The first 30 minutes is a depressingly muddled introduction. These friends are immediately revealed to have telepathic powers, earned by a moment of courage as children. As adults, they’ve also racked up a plethora of personal problems, which unfortunately must now include dealing with sadistic mind-controlling aliens.

While the production is generally okay – with doable CGI, and perhaps the lighting and direction being too homely and warm for a convincing horror – the script is so filled with eye-rolling one-liners that a viewer is liable to cringe whenever someone talks longer than 4 or 5 seconds. Being over two hours, it’s a crushing level of difficulty to tolerate. And no, flatulence isn’t scary either.

Not everything is terrible. Morgan Freeman is a worthy antagonist. The helicopter slaughter part is a thoroughly watchable scene. The ruthless cruelty of the grays is both mysterious and surprising too; their use as such savagely bloodthirsty beings is tentatively unique, in dark contrast to their usual representation of things as harbingers of peace, technology and wonder.

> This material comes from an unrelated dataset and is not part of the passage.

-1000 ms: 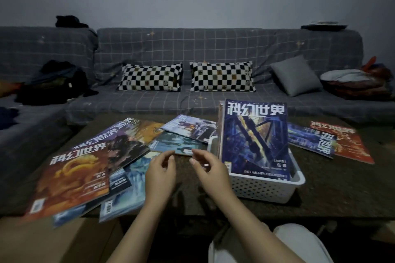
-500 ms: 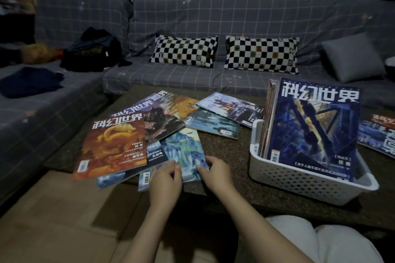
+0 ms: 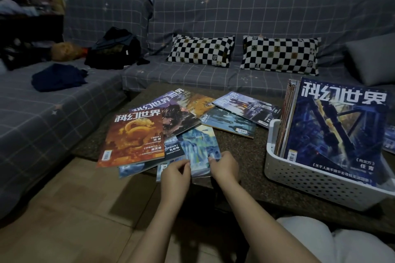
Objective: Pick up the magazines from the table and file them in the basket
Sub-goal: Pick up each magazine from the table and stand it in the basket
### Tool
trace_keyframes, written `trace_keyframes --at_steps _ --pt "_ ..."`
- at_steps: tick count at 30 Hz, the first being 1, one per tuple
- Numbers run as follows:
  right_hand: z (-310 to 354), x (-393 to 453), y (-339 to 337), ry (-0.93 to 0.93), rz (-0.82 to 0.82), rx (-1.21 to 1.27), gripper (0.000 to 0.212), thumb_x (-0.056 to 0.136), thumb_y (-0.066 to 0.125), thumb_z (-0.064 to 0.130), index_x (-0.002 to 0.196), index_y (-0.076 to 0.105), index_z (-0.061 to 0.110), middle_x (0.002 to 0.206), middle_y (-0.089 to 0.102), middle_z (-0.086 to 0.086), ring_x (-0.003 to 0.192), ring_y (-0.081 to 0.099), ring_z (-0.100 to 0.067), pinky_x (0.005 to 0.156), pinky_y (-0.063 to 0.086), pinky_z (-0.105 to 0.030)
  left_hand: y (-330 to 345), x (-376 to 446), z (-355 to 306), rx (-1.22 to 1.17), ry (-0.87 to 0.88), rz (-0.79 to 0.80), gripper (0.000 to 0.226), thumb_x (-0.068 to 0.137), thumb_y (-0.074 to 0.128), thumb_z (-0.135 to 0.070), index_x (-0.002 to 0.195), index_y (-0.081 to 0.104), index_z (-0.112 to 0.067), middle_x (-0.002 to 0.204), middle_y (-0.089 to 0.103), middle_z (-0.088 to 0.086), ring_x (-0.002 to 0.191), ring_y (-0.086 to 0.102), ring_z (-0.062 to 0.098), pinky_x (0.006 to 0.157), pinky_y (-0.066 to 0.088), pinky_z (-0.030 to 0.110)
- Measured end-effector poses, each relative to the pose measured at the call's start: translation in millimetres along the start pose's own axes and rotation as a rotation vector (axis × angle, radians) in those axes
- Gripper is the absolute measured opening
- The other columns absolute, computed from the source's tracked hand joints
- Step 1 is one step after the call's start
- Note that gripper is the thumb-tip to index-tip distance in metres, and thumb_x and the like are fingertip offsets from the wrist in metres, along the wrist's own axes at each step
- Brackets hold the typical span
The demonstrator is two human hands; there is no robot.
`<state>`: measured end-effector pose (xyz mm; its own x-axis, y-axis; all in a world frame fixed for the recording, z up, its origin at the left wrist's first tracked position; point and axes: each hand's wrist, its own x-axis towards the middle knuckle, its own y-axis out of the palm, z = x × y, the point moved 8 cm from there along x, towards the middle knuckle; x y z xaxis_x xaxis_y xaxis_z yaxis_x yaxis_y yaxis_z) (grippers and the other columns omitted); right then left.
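Far left of the dark speckled stone surface [image 3: 252,156] sat an orange dragon-cover magazine [image 3: 133,136], lying on top of a fanned pile of other glossy issues. Sticking out from under that pile at the near edge was a pale blue-green illustrated magazine [image 3: 198,149], and that's the one both hands were on. The left hand [image 3: 176,172] looked curled onto its near-left corner, and the right hand [image 3: 224,166] pinched its right edge. So each grip was grasping that same issue, as far as the dim light let me tell.

My worry: the pale one was partly tucked under its neighbours, so pulling it straight out could drag the orange issue off the edge onto the floor. Slick covers slide easily.

Further right lay two more loose magazines, then the white perforated plastic basket [image 3: 316,181], already holding several upright issues behind a big dark blue magazine [image 3: 339,134] leaning at the front. Squeezing another in could crumple a cover.
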<state>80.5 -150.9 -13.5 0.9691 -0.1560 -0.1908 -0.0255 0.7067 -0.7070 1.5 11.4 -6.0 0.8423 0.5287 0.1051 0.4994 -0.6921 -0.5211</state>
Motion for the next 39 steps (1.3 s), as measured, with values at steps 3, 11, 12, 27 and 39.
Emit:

Finally, if there’s something the director couldn’t have accomplished better, it’s capturing how desperately confused about what Dreamcatcher ever wanted to be. Because there isn’t one premise – there’s several. Telepathy, invasion, childhood, war, suicide, split personalities etc. competing for the top importance in the same territory, leaving little room for authenticity or space to breathe.

Then mashing all these paranormal themes to leave them festering in a chamber of testosterone pumped action dialogue simply feels so out of place. As a movie? Bleh. And it’s always left me wondering if this was a bunch of drafts or brainstorms than a truly completed novel, where all were pursued, yet none of them finished satisfactorily in the end.